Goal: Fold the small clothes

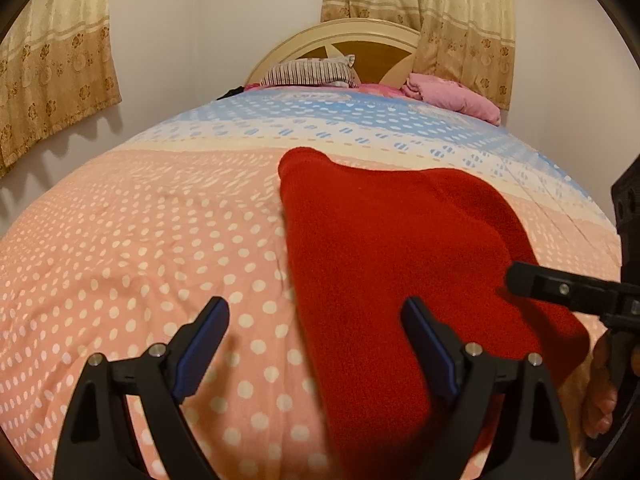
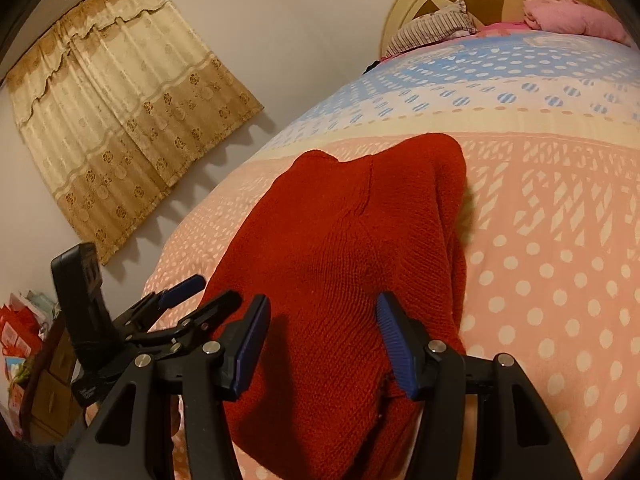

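Observation:
A red knitted garment point(image 1: 392, 264) lies folded lengthwise on the polka-dot bed cover point(image 1: 140, 248); it also shows in the right wrist view point(image 2: 340, 272). My left gripper point(image 1: 316, 320) is open and empty, straddling the garment's left edge at its near end. My right gripper point(image 2: 322, 320) is open and empty, just above the garment's near end. The right gripper's finger shows in the left wrist view point(image 1: 560, 288) at the garment's right edge. The left gripper shows in the right wrist view point(image 2: 188, 296) at the garment's left edge.
A striped pillow point(image 1: 312, 72) and a pink blanket point(image 1: 452, 94) lie at the headboard point(image 1: 340, 36). Curtains point(image 1: 52, 72) hang on the walls. A wooden drawer unit with clutter point(image 2: 36, 356) stands beside the bed.

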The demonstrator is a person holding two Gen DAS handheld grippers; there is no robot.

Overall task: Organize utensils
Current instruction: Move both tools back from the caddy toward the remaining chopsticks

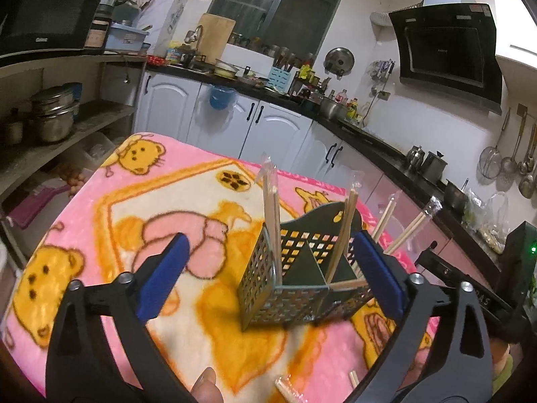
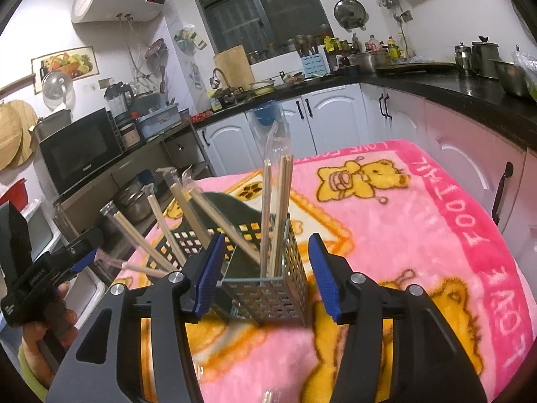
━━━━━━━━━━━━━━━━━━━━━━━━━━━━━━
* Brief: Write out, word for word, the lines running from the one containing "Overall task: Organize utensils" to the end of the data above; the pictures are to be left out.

* Answer to this task:
Overall task: Organize utensils
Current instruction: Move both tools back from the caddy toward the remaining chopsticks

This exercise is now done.